The AI sphere was rather dull, boring, and no gimmicky. It rarely made significant ripples outside its own realms.
That, before ChatGPT introduced ChatGPT, the generative AI capable of creating human-like interaction, in a manner never previously seen.
This sent rivals into frenzy, and sooner than later, many of them either reached out to OpenAI to use the product, or brainstorm for ways to create competing products.
As the technology continues to fascinate the tech world, it reaches more than just some common users, researchers, students or workers.
This is because malicious actors are also putting an interest in the technology.
And this time, they created 'WormGPT', a ChatGPT competitor, but without the constraints.
OpenAI created ChatGPT to help users with a variety of things and tasks. But to ensure it obeys the rules and remain within the boundaries of 'ethics', the company puts filters and limitations.
As a result, the AI behind ChatGPT cannot do certain things, nor that it can answer certain questions.
And here, WormGPT is the answer.
At least for hackers, because the AI was created by hackers, for hackers.
Using WormGPT, cybercriminals can leverage generative AI technology to aid their activities and launch business email compromise (BEC) attacks, and others.
According to a report by researchers at SlashNext who discovered it, WormGPT was trained on various data sources, with a specific focus on malware-related data.
As a result, the AI can generate highly convincing fake emails.
In short, WormGPT is a black hat alternative to ChatGPT, specifically designed for malicious activities.
"It's like ChatGPT but has no ethical boundaries or limitations," the report said.
Read: How ChatGPT Is Tricked Into Creating Malware Using Alphanumeric And Flag Emojis
According to SlashNext CEO Patrick Harr:
Harr added that the use of generative AI will head to what's called the "polymorphic nature," where attacks can be launched, tweaked and re-tweaked, and relaunched at great speed.
"It's that targeted nature, along with the frequency of attack, which is going to really make companies rethink their security posture," he said.
What makes WormGPT also dangerous is that, it can even aid hackers with the most limited fluency in the target language.
SlashNext said that generative AIs can create emails with "impeccable grammar, making them seem legitimate and reducing the likelihood of being flagged as suspicious," adding that it can also lower entry threshold, in which attackers with limited skills can use this technology, making it an accessible tool "for a broader spectrum of cybercriminals."

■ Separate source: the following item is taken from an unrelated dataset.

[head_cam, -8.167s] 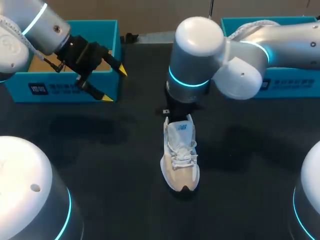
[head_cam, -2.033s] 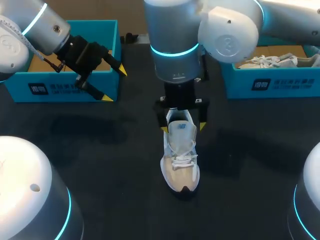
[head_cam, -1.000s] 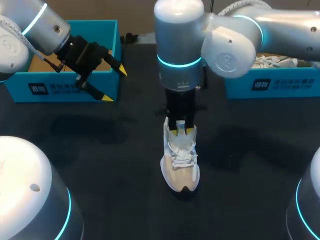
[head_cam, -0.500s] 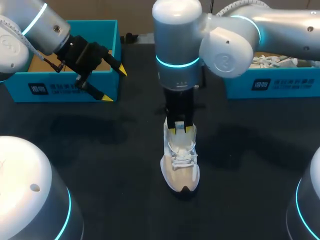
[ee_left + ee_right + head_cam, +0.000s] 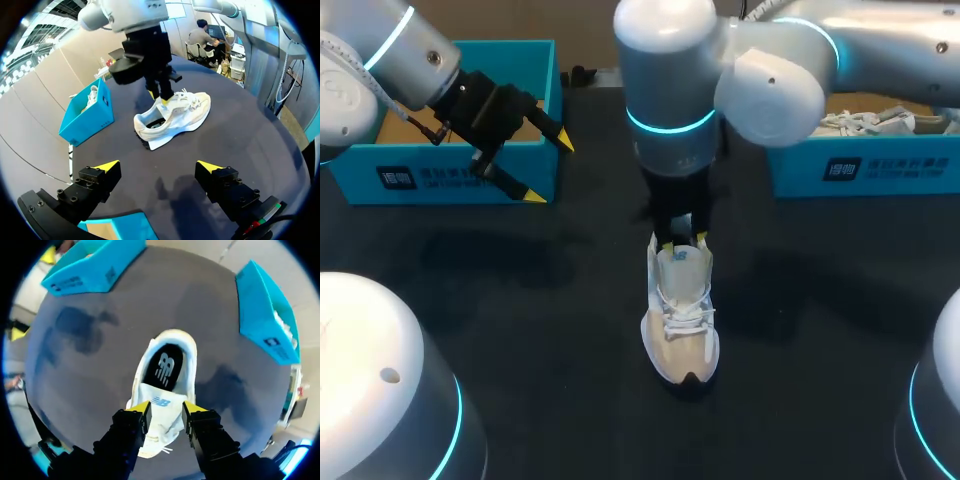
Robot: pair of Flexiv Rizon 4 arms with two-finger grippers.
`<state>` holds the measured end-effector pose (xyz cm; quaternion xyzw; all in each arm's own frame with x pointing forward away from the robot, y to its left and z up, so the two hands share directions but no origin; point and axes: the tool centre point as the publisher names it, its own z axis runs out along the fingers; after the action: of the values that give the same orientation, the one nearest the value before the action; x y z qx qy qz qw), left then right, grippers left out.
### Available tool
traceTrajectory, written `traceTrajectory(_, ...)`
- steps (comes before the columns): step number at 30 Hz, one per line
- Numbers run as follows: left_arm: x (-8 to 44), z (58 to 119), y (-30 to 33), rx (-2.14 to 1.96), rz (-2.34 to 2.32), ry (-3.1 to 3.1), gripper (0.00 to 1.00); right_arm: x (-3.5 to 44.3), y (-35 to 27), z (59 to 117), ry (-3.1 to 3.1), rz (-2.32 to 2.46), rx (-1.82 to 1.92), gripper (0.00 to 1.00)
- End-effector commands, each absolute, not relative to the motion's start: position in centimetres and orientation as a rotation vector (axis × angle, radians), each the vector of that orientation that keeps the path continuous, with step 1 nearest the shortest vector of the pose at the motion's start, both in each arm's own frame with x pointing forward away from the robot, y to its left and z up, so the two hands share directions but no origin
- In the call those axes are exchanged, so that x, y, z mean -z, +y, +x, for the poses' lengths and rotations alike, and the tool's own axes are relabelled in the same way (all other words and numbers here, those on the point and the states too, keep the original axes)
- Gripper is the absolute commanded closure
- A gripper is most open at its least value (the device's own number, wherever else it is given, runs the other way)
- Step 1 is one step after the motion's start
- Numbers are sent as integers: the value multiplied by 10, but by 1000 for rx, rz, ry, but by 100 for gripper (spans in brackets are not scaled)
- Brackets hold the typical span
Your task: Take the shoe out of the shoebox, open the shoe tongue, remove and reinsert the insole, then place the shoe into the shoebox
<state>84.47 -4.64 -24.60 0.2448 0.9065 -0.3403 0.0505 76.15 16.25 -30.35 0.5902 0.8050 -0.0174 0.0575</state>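
Right gripper (image 5: pixel 683 243) is open and points straight down at the shoe (image 5: pixel 682 325). Its fingertips (image 5: pixel 141 407) are parted, one at each side edge of the tongue (image 5: pixel 161 401), with the tongue's top between them. Nothing is held.

Shoe: white and beige, upright on its sole at bench (image 5: pixel 550 330) centre. In the head view the toe is at 6 o'clock and the heel at 12. The laces are tied across the front. In the right wrist view the shoe mouth is exposed past the tongue, and the dark insole (image 5: pixel 164 365) with a white mark lies inside it. The right arm comes in from 2 o'clock, with its wrist stacked directly over the heel end.

Left gripper (image 5: pixel 548 170) is at 10 o'clock from the shoe, well apart from it. It is wide open and empty, and it hangs above the bench just in front of the left box. In the left wrist view the shoe is straight ahead of it and lies side-on, with the right gripper on top.

Far side:
- Left shoebox (image 5: pixel 470 175) is at 10 o'clock. It is blue and open-topped, with a bare brown floor showing inside.
- Right shoebox (image 5: pixel 880 168) is at 2 o'clock and is also blue. A second white shoe (image 5: pixel 880 121) lies in it, partly hidden behind the right arm.
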Motion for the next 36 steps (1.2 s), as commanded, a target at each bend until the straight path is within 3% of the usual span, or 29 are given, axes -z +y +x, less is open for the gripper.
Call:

Read: 'ChatGPT' From OpenAI Allows Script Kiddies To Create Malware Quickly And Effortlessly
To protect themselves from BEC, companies should develop "extensive, regularly updated training programs aimed at countering BEC attacks, especially those enhanced by AI."
Such programs help educate employees on the nature of BEC threats, how AI is used to augment them, and the tactics employed by attackers.
Companies must also use enhanced email verification measures, which can include an automatically alert system when receiving emails from unknown or unexpected sources, and using email systems that flag messages containing specific keywords, like “urgent”, “sensitive”, or “wire transfer”.
These measures can help ensure that potentially malicious emails are subjected to examination before any action is taken by human users.
Harr also suggest fighting fire with fire.
Following the rise of generative AI tools, Harr said that AI-powered defense system can help.
"If a threat actor creates an attack and then tells the gen AI tool to modify it, there's only so many ways you can say the same thing. What you can do is tell your AI defenses to take that core and clone it to create 24 different ways to say that same thing."
"You can almost anticipate what their next threat will be before they launch it, and if you incorporate that into your defense, you can detect it and block it before it actually infects."
"This is an example of using AI to fight AI."